Учитель, взъерошенный и невыспавшийся мужчина лет шестидесяти, подошел к двери и поправил фартук. Нахмурив лоб так, что глубокая морщина разделила его на две морщинистые половинки, он отодвинул створку двери.
– Чем я могу вам помочь? – спросил он с акцентом жителя восточного Лондона.
– Это друг, – сказал полковник Пратт, положил свою кисть и подошел к учителю. – И он только выглядит опасным, когда бывает трезвым.
– Приятель, не следует носить пиджак в такую жару, – произнес учитель. – Вас убьет тепловой удар.
– В Бангкоке многое может убить, – ответил Кальвино. Затем придвинулся к Пратту и шепнул: – Есть минутка, Пратт?
– Винсент, это мистер Люфтон, – ответил тот, поворачиваясь к учителю.
– Неужели тот самый Люфтон, художник? – спросил Кальвино, с его носа непрерывной струйкой стекал пот.
Его вопрос возымел нужный эффект. Вовремя поднятый воображаемый камень прогонит прочь злую собаку, а поглаживание самолюбия подозрительного художника укротит его. Психодрама личного знакомства Кальвино разделилась на две главы: глава первая – угроза бросить камень, а глава вторая – фальшивая лесть.
Если бы была глава третья, то она заключалась бы в попытке выиграть время и получить сведения, чтобы решить, не лучше ли человеческое существо вписывается в главу первую и реагирует на страх, чем в главу вторую – и реагирует на тщеславие.

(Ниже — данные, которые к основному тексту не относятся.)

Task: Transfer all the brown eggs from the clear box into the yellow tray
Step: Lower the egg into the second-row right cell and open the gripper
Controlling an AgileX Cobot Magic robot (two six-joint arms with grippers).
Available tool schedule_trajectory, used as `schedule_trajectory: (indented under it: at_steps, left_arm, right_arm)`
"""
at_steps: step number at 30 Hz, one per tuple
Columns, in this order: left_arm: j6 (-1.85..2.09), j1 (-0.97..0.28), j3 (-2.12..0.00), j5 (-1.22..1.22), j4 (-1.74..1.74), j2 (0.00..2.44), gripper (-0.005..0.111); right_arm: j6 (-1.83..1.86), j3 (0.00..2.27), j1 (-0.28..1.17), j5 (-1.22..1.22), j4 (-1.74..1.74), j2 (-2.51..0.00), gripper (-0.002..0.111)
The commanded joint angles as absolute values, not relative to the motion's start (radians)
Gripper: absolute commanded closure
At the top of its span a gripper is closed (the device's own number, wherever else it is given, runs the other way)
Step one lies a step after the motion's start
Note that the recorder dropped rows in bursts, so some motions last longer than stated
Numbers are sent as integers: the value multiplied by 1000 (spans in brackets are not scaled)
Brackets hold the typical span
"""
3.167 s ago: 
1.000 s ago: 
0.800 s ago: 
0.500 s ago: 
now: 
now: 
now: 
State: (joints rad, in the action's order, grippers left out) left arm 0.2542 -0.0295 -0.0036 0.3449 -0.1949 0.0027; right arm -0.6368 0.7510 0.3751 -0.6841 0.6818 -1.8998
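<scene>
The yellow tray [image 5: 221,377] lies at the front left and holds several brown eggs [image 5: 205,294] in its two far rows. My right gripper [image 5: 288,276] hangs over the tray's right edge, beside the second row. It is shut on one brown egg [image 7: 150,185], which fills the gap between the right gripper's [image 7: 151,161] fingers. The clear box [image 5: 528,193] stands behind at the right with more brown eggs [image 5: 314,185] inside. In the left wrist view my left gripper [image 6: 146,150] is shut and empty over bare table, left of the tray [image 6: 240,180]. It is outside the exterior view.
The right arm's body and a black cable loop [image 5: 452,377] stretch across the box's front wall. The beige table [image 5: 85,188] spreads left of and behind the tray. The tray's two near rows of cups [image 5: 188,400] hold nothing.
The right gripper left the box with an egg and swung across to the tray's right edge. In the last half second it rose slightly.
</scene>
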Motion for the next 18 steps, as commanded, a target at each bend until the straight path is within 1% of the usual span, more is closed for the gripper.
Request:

– Мне нравится ваша работа. В вашей картине белого лотоса есть некоторая сенситивность. Никто, даже тайцы, не пишут лотос лучше вас. – Кальвино продолжал болтать на быстром нью-йоркском жаргоне, бросая взгляды на Пратта, который понял, что эта болтовня основана на изображении белого лотоса в офисе Кальвино. Винсент предположил, что мистер Люфтон помешан на лотосе. Каждый художник, который организовал мастерскую в Таиланде и стоил своей ежедневной вечерней порции вареного риса, пробовал свои силы в изображении идеального цветущего лотоса.
– Значит, вы знаете мои работы? – Блеск в старых голубых глазах, в глазницах с обвисшей кожей, сморщенной, как старые носки.
– Мистер Кальвино – коллекционер произведений искусства, в своем роде, – сказал Пратт в защиту Винсента. «Почему, – подумал он, – я всегда бросаюсь защищать Кальвино? Что в этом фаранге подталкивает меня вмешаться и давать объяснения?» Прошло уже двадцать лет, а он все еще не нашел ответа на этот вопрос.
Оба они вышли из студии, и Пратт прислонился к одному из больших колес квиана. Он провел воображаемую линию вниз по одной из спиц. Пару минут Кальвино и Пратт ничего не говорили. Действительно, жарко так, что можно схватить тепловой удар, подумал Винсент. И почти нет тени, чтобы укрыться от прямых лучей солнца. Пратт оглянулся через плечо на студию. Он инстинктивно чувствовал, что за ними наблюдают. Кико стояла у стеклянных дверей вместе с Люфтоном. Остальные ученицы возобновили свои занятия, как будто ничего не произошло.
– В котором часу сегодня ты собираешься отпустить Лека под надзор Кико? – спросил Кальвино, когда Пратт медленно отвел глаза от зрителей, наблюдавших за ними из окна.
Справа от него стоял второй мольберт с пустым холстом. Винсент смотрел, как полковник снова посмотрел на сверкающую белизну холста. Он гадал, является ли холст эквивалентом запасного пистолета.
– И еще одно. Почему твой холст белый? Разве ты не должен наносить на него краски? Что я знаю об искусстве? – Кальвино быстро выпаливал вопросы один за другим, и Пратт не успевал ответить ни на один из них. Полковник знал, что фаранги часто имеют привычку задавать вопросы, на которые не ждут ответа.
Пратт представил себе Мани, свою жену, Сучина, своего сына, и Сутхорн, свою дочь, прислонившихся к колесу квиана. Все утро его мысли убегали от них. Он не мог сосредоточиться ни на одном лице, руке, ноге достаточно долго, чтобы перенести их изображение на холст. Его сосредоточенность исчезла с того момента, когда Кико вошла в дверь и отвела его в уголок.